Working Papers

Revisiting the Effects of Preferential Trade Agreements



Almost every country in the world is a member of at least one preferential trade agreement (PTA). These agreements govern more than half of all world trade. Identifying the effects of PTAs on trade is challenging due to self-selection bias: countries choose to become members. To address the selection issue, this paper builds a comprehensive dataset, and uses the blocking estimator from the causal inference framework. The paper shows that, after accounting for selection, PTAs increase bilateral trade by 48% fifteen years after entry into force. The effects phase in gradually, with one-third being realized five years prior to the agreement. Anticipation effects are only present for non-natural trading partners—geographically distant countries that trade little and have a low probability of signing an agreement. Other methods that do not account for selection substantially overestimate the effects. Equipped with the empirical estimates, this paper builds a model to analyze the general equilibrium effects of a recent important agreement.

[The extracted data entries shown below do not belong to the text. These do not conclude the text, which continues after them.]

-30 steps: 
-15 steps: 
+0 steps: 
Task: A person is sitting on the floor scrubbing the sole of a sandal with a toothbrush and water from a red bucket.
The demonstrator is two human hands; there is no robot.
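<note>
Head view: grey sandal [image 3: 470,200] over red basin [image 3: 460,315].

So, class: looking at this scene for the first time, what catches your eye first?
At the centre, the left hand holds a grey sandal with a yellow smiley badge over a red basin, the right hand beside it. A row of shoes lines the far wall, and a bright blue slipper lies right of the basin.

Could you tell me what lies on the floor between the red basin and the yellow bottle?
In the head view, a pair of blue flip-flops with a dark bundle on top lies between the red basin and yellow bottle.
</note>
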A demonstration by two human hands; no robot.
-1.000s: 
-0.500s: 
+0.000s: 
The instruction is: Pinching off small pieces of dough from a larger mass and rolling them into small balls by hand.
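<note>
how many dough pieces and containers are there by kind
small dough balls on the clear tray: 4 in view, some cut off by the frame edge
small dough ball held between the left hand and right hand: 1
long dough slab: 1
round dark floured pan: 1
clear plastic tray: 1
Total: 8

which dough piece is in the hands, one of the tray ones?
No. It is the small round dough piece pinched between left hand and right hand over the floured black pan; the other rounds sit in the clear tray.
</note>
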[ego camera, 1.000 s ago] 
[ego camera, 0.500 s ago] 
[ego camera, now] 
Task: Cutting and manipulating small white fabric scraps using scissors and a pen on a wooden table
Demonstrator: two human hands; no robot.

Measuring Heterogeneity Across Preferential Trade Agreements



Most studies of preferential trade agreements (PTAs) use gravity models with PTAs as binary variables. This approach leaves out substantial amount of metadata and semantic information embodied within the texts. Over the last several decades the PTA texts have evolved, creating a considerable variation in the content and structure across agreements. This paper constructs a novel dataset with individual characteristics of PTAs and a document-term matrix. Using text-mining techniques and predetermined intended semantic meanings, the paper builds a continuous index measuring heterogeneity in legal enforceability across PTAs.

Trade Agreements: a Historical Perspective and Modern Trends

Draft         Data


This paper takes a long-run perspective and analyzes the evolution of trade agreements from the `first wave of globalization'the beginning of the 19th centuryto modern times. I collect a novel dataset containing information about trade agreements dating back to 1815. I present the information from the texts of the treaties in two different ways. First, by reading the treaty texts, I identify and codify the key design features that were agreed upon by the signatories. Second, I analyze the evolution of the design of the commercial treaties, the emergence and the prevalence of the key features in different time periods, and the geographical distribution of the treaties. The results show that many of the features of the contemporary trading system were developed long before the General Agreement on Tariffs and Trade (GATT)the foundation of the modern trading systemwas signed. Moreover, it emerges from the analysis that many of the commercial provisions in the treaties appeared, adjusted and developed along with the political and economic developments of the different historical periods.

Work In Progress

Fixed Costs, Product Heterogeneity and the Force of Competition (with Vladimir Asriyan, Alberto Martin, and Jaume Ventura)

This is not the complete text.